London: In a pilot study on some of the oldest people of the world, researchers have identified that low blood levels of the peptide hormone are an indicator for good microcirculation that describes blood flow through the smallest vessels in the circulatory system and indicates an increased lifespan.
The study was designed to identify lifestyle, genetic and epigenetic factors contributing to longevity in the Cilento region of Italy that has one of the world's highest concentrations of centenarians -- even higher than in Okinawa (Japan), the most intensively investigated centenarian hotspot.
The researchers found that the perfusion of organs and muscles of the centenarians was as efficient as that in people who were 30 years younger.
Low blood levels of the peptide hormone Adrenomedullin (bio-ADM) are an indicator for such a good microcirculation, the findings showed.
"Very low concentrations of this biomarker indicate a well-functioning endothelial and microcirculatory system allowing good blood perfusion of organs and muscles," said one of the researchers Salvatore Di Somma from La Sapienza University in Rome.
A good microcirculation is what makes marathon runners perform better at the same heart rate than the average man or woman on the street.
Di Somma and his team carried out comprehensive health and life style assessments of two study groups that live in the Cilento region, located in the province of Salerno in southern Italy.
In the first were 29 so-called 'SuperAgers' (median age 92 years), while the second was made up of 52 younger relatives (median age 60 years, living in the same household) who are expected to live just as long because they have the same genetic background and have been exposed to the same environmental and lifestyle factors.

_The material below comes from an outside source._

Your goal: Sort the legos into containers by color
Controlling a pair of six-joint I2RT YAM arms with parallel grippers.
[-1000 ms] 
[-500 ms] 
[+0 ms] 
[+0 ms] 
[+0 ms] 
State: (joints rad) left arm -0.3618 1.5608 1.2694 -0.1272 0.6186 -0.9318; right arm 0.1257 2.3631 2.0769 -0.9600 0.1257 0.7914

It measured levels of the heart-function biomarker MR-proANP, as well as a marker for kidney function (penKid) and bio-ADM.
The results were compared to those of a cohort of 194 healthy persons (median age 63.9 years).
Both heart function and kidney function biomarkers were elevated in the SuperAgers, possibly due to the process of organ aging.
In the group of SuperAgers, the bio-ADM values -- which are often pathologically elevated in heart failure or acute kidney injury patients -- were as low as those in both reference groups.
Results of the study were presented at a symposium in the Italian town of Pollica.